■ **EXERCISE PROMPT**
Lines that include "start" make up the answer; copy all of them from the data below.

[Opening DATA SHOWN section]

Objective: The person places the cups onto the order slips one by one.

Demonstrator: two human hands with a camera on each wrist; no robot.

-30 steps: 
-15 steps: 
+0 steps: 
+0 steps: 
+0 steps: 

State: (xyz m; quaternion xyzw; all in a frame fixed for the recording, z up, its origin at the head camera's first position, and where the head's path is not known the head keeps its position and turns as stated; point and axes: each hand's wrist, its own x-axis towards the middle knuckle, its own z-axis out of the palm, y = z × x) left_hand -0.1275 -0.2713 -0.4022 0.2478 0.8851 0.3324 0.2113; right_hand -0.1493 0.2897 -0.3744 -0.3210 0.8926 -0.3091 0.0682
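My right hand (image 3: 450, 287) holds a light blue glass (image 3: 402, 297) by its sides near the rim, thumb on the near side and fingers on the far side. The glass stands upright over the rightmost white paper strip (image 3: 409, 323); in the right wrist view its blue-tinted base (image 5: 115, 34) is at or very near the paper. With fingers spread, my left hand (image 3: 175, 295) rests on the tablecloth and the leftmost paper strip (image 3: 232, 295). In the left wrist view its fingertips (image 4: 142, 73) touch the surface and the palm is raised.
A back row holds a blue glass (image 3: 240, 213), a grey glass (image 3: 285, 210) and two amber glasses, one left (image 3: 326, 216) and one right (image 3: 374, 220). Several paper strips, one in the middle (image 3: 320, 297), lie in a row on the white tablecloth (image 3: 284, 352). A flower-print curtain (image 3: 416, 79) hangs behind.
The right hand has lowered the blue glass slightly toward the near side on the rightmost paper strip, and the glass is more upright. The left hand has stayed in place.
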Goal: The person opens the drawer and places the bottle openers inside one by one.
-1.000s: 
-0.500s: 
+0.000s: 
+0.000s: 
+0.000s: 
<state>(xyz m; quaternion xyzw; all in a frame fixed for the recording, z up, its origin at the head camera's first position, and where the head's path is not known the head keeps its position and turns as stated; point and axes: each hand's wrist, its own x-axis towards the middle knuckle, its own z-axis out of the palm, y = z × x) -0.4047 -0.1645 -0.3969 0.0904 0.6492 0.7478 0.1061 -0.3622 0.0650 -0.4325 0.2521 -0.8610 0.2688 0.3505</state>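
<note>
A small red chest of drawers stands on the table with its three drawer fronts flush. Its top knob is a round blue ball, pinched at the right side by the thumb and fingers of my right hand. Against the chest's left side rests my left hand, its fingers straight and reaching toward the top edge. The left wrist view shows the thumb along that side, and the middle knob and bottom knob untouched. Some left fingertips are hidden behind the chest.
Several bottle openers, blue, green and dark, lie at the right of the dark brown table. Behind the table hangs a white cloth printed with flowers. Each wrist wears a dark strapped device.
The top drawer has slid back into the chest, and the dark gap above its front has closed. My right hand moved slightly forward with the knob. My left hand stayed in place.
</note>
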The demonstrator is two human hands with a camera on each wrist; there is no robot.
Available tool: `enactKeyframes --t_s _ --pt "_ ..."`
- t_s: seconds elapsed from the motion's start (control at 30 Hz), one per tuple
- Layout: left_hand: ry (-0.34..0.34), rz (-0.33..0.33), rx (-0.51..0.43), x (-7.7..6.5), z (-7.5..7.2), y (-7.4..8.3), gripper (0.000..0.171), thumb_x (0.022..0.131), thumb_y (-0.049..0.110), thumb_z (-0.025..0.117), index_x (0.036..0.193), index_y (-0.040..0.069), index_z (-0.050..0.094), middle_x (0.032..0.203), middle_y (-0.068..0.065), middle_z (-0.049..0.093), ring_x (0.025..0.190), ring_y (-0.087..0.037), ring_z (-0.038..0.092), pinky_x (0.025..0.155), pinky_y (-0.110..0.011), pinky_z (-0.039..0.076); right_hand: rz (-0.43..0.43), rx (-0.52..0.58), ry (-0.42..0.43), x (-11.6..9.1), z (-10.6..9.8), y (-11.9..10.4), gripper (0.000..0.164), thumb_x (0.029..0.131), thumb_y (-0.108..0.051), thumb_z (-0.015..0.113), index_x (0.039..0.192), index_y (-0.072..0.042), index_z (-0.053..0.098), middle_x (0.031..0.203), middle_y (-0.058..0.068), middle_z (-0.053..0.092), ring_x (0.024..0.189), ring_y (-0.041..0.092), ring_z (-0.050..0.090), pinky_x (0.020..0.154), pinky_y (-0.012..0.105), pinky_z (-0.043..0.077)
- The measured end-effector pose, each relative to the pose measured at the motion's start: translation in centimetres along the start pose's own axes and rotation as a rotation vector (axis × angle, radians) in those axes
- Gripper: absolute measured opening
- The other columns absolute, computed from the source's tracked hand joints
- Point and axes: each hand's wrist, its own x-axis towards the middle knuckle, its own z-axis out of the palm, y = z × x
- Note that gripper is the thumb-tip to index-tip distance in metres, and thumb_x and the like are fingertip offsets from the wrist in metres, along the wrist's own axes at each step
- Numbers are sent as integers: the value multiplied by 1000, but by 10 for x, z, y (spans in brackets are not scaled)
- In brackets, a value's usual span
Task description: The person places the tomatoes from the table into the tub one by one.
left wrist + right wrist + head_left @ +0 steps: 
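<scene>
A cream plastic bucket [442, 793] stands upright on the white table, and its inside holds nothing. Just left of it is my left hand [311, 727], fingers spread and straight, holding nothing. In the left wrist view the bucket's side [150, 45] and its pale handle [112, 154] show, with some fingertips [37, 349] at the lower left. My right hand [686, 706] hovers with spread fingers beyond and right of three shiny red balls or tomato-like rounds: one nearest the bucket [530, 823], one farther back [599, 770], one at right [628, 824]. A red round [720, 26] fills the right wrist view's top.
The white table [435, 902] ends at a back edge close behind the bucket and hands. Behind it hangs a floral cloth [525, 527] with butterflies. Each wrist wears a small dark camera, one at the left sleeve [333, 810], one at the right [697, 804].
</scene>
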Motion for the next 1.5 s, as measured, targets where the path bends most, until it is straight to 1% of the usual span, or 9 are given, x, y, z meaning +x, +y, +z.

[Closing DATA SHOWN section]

■ **TASK SOLUTION**
- t_s: seconds elapsed from the motion's start (control at 30 Hz), one per tuple
- The measured end-effector pose, each relative to the pose measured at the motion's start: translation in centimetres along the start pose's own axes and rotation as a rotation vector (axis × angle, radians) in those axes

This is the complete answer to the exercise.